EXERCISE:
Every line below between the one holding "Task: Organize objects" and the one holding "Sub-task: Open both", inclusive, should be copied exactly, and no other line.
═══ SOURCE DATA
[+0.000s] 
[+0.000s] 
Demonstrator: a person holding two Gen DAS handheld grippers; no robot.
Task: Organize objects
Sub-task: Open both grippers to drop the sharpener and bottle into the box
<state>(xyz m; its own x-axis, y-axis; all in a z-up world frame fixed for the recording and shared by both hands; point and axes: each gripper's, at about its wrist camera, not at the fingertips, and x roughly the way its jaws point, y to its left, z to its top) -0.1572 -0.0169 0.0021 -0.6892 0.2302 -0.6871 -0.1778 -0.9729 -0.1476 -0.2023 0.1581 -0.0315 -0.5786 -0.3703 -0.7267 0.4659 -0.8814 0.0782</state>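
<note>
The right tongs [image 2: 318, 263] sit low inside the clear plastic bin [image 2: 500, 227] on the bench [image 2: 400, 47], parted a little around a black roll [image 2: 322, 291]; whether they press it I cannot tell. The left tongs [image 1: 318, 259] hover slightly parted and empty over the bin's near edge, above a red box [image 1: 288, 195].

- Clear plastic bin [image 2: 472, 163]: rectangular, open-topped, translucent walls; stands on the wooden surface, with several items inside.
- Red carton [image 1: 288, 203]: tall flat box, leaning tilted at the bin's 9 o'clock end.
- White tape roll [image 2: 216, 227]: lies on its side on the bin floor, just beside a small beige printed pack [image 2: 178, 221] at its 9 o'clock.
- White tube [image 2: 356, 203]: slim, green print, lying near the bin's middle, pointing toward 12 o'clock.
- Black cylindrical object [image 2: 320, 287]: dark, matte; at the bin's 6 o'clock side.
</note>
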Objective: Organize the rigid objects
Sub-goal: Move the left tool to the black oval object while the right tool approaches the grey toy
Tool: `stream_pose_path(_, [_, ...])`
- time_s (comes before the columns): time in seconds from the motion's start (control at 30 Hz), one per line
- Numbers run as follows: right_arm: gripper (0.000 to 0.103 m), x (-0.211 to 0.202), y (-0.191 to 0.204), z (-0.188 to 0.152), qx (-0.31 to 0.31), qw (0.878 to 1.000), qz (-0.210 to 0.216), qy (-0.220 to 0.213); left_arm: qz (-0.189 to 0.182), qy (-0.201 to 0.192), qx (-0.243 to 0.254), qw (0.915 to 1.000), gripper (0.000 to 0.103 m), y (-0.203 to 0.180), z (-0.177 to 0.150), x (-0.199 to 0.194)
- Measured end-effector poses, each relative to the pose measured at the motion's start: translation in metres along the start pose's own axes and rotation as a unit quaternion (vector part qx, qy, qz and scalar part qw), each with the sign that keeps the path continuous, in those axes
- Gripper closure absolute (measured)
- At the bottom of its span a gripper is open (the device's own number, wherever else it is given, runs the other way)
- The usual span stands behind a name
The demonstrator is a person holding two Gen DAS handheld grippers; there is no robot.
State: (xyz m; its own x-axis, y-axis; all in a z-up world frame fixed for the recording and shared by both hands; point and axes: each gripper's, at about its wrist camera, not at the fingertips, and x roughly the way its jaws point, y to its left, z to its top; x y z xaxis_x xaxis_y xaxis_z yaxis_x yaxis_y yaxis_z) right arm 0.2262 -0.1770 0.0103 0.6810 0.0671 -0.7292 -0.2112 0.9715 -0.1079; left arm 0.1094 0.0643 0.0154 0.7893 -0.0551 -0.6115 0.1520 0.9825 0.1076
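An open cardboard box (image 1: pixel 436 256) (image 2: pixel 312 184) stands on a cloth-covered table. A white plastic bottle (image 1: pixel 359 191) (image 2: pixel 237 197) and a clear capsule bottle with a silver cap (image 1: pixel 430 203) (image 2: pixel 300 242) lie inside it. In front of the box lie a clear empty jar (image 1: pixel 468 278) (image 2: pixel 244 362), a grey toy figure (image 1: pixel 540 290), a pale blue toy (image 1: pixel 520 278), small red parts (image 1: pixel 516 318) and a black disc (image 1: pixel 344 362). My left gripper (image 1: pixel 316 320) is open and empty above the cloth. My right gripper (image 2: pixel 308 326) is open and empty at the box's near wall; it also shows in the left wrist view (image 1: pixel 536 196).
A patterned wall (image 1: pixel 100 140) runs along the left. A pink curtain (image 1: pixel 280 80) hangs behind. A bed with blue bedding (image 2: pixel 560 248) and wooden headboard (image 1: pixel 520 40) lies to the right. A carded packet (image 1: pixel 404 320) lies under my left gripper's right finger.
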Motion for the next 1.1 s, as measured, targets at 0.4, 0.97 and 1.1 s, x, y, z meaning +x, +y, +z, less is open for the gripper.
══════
REPLY:
Task: Organize objects
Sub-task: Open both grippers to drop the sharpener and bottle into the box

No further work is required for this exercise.